Pénurie d’eau : le 4ᵉ arrondissement de N’Djaména en crise

Coupure d’eau persistante dans le 4ᵉ arrondissement de N’Djaména : la population démunie

Depuis plusieurs jours, une importante coupure d’eau perturbe la vie de certains quartiers du 4ᵉ arrondissement de N’Djaména, provoquant de vives réactions sur les réseaux sociaux.

La situation trouve son origine dans le passage d’un camion de gros tonnage, qui aurait endommagé la conduite principale reliant le secteur, selon les agents de la Société tchadienne des eaux (STE). Ce quartier, notamment Blabline, reconnu pour son activité économique dynamique et son marché à mil, le Souk Khala, voit aujourd’hui son quotidien bouleversé par l’absence d’eau.

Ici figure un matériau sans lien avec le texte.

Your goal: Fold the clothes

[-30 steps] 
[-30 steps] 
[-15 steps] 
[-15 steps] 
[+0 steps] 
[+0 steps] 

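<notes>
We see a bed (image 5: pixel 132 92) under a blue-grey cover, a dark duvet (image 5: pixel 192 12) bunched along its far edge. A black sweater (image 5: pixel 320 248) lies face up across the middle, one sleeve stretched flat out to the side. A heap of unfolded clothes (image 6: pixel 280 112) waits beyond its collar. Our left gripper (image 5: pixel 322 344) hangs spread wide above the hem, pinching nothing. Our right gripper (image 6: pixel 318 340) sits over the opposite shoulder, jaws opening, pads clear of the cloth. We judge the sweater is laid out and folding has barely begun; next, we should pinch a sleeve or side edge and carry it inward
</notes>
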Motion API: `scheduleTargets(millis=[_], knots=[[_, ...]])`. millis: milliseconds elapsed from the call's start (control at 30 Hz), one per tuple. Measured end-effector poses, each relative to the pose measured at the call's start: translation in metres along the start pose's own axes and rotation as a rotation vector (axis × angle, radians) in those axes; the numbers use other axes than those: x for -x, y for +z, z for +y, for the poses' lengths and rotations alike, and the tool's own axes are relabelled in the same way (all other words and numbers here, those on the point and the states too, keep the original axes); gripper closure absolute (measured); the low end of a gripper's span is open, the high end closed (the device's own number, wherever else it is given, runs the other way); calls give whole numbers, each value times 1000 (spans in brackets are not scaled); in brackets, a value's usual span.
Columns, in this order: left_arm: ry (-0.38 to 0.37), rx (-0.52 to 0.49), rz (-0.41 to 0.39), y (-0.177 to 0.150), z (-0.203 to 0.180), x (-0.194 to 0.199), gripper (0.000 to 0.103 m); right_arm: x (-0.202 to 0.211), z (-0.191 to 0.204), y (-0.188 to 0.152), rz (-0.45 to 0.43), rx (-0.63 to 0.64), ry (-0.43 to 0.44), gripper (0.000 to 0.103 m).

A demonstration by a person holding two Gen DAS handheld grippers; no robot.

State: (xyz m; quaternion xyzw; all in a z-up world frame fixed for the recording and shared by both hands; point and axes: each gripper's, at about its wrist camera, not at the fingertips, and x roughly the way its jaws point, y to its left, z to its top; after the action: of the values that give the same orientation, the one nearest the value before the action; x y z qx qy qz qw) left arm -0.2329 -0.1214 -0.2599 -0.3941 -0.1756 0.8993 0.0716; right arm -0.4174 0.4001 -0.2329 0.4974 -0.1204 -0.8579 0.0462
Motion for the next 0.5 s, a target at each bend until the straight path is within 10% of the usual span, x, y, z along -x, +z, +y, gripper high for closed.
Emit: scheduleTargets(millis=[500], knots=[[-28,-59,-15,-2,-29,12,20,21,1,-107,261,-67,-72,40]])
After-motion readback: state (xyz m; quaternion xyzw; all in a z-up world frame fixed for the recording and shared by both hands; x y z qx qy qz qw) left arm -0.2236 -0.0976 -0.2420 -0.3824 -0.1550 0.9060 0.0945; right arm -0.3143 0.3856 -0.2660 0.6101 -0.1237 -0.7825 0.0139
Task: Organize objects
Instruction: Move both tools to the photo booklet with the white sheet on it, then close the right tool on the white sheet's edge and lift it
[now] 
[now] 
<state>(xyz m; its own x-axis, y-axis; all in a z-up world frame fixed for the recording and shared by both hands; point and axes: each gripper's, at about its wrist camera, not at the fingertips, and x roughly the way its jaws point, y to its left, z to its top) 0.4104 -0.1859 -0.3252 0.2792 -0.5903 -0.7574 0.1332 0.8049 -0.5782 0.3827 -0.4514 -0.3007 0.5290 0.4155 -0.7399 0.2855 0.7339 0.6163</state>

Les habitants et commerçants, déjà en proie à de nombreux défis urbains, commencent à exprimer leur exaspération. Les coupures d’eau, fréquentes le week-end, se prolongent cette fois-ci, accentuant l’énervement des résidents. Mahamat, un commerçant installé face au commissariat CSP4, partage ses frustrations : « Je dépense parfois plus de 1 500 FCFA par jour pour l’eau, tant pour mes besoins personnels que professionnels. Avant, il y avait des interruptions, mais cette fois, la situation devient insupportable », se plaint-il.

Un autre habitant du quartier Centre raconte à quel point il dépend désormais des vendeurs ambulants pour son ravitaillement en eau. Avec une inflation qui grimpe, le prix du bidon de 25 litres atteint désormais 50 FCFA. Les défaillances de la STE dans la région ne sont pas nouvelles, souligne-t-il.

Un agent de la STE, préférant garder l’anonymat, confirme les perturbations. « Les réparations de la conduite endommagée sont en cours. Nous espérons que l’eau reviendra d’ici quelques jours », indique-t-il. Cependant, il précise que d’autres facteurs, tels que l’arrêt nocturne du groupe électrogène, le manque d’entretien des équipements, des tuyaux bouchés, ainsi que des branchements illicites, exacerbent la situation.

Ce problème d’approvisionnement met en lumière la fragilité des infrastructures du 4ᵉ arrondissement et les difficultés quotidiennes auxquelles font face ses habitants. La solution pourrait nécessiter des révisions structurelles profondes pour éviter de telles crises futures.